To do:
Go through the material under this sentence. Return every line holding "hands".

Dataset content:
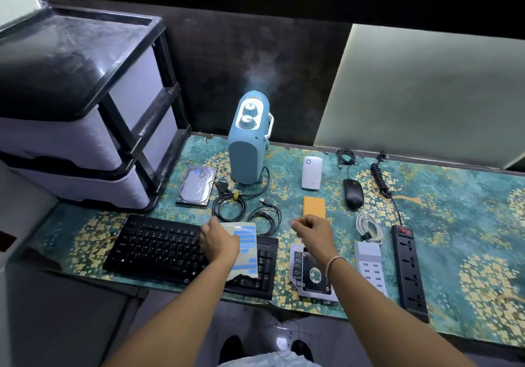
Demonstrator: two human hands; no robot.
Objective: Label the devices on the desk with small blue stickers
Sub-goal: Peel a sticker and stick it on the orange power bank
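Note:
My left hand (217, 240) holds a sticker sheet (246, 248) with several small blue stickers over the right end of the black keyboard (159, 248). My right hand (312, 231) hovers in the middle of the desk with fingers pinched together; whether a sticker is between them I cannot tell. Behind it lies an orange pad (314, 207). Devices lie around: a hard drive (196, 185) with a blue sticker, a blue heater (247, 142), a white plug-in adapter (312, 172), a black mouse (353, 193), a white USB charger (370, 265), a black power strip (409, 270) and a drive caddy (312, 274).
A black and white drawer unit (85, 127) stands at the desk's left end. Coiled black cables (241, 207) lie behind the keyboard, a white cable (368, 227) beside the charger. The desk has a teal floral cover (468, 224). My shoes show below the front edge.

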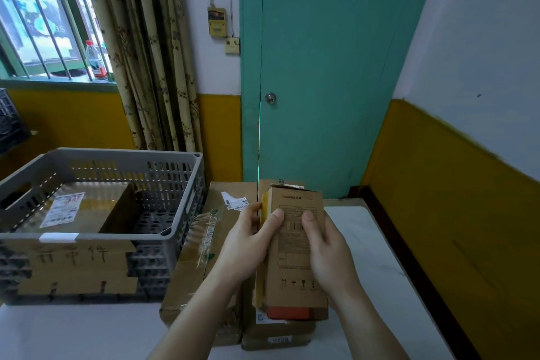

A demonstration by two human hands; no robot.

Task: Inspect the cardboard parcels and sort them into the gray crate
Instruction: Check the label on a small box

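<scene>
A slim cardboard parcel (295, 260) with a barcode and an orange patch at its near end is held up over the table. My left hand (248, 245) grips its left edge and my right hand (327, 254) grips its right edge, thumbs on the printed face. Under it lie other cardboard parcels: a taped one (195, 260) on the left, a flat one with a white label (230, 199) behind, and one (274, 333) below. The gray crate (175, 199) stands at the left, with one labelled parcel (84, 207) lying inside.
The white table (377, 266) runs to a dark edge by the yellow wall at the right. A teal door (321, 67) stands behind. A cardboard sign with handwriting (73, 263) is fixed on the crate's front. A dark crate (8, 123) sits at far left.
</scene>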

Your response:
Demonstrator: two human hands; no robot.
A demonstration by two human hands; no robot.

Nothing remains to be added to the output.